Hi I try to use GCS for intermediate storage in th...
# announcements
r
Hi I try to use GCS for intermediate storage in the K8s Celery example. It seams the https://docs.dagster.io/deploying/gcp is not working on the K8s Helm deployment. (It works locally) Appreciate any help / hint.
n
Do you get a specific error?
r
n
Are you using GKE workload ID?
r
I tried to mount the Service Account to each deployment via the google example here. https://cloud.google.com/kubernetes-engine/docs/tutorials/authenticating-to-cloud-platform#kubectl
Unfortunately this was not passed on to the K8s job.
n
You wouldn't want to use that anyway, it's been replaced by WorkloadID
Check if that is enabled on your cluster
This will be kind of awkward since the default helm chart doesn't allow setting a service account for the launched celery pods
r
OK, so the preferred way is to link the (helm created) K8s Service Account to the GoogleService account, right?
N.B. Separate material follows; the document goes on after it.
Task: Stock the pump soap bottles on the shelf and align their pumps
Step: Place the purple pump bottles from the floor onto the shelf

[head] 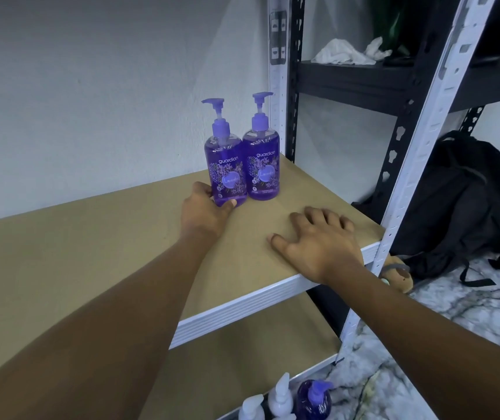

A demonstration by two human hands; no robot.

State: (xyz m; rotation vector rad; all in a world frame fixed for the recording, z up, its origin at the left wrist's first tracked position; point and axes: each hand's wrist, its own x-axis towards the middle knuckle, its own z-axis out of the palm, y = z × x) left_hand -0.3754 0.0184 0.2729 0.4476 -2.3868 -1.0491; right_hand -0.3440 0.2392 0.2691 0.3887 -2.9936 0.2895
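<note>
Two purple pump soap bottles stand side by side at the back right of the brown shelf board (pixel 97 256). The left bottle (pixel 227 165) has its pump nozzle pointing left, and my left hand (pixel 204 212) grips its base with thumb and fingers around it. The right bottle (pixel 263 159) stands free, its nozzle pointing right. My right hand (pixel 318 241) lies flat on the board near the front right corner, fingers spread, holding nothing. Below, at the bottom edge of the view, stand another purple bottle (pixel 315 400) and two white pump bottles (pixel 280 397).
A white metal upright (pixel 418 153) frames the shelf's right front corner, with a black rack (pixel 363 83) behind it holding crumpled white cloth (pixel 341 53). A black backpack (pixel 466 204) lies on the marble floor to the right. A grey wall backs the shelf.
</note>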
I guess then I’ll have to link them right after the helm install.
n
Let's rewind, which executor module are you using specifically
Theres dagster_celery, dagster_k8s, and dagster_k8s_celery
r
Here is my Pipeline code.
n
Okay yeah
So step 1, make sure workload ID is enabled
Step 2, create a service account for your worker jobs that has the annotation for WorkloadID
Step 3, set up a Google IAM service account and policy binding to allow access to the buckets you want
Step 4, add
.configured({'service_account_name': 'whatever'})
on the executor definition in your pipeline code
r
Thanks a lot. I’ll come back once I have done all those steps. Looking forward to get it finally running 🤩
n
It can be a bit annoying the first time but you get used to the setup. I really need to wrap it into an operator at some point
👍 1
r
Works now 🤩 Thanks very much.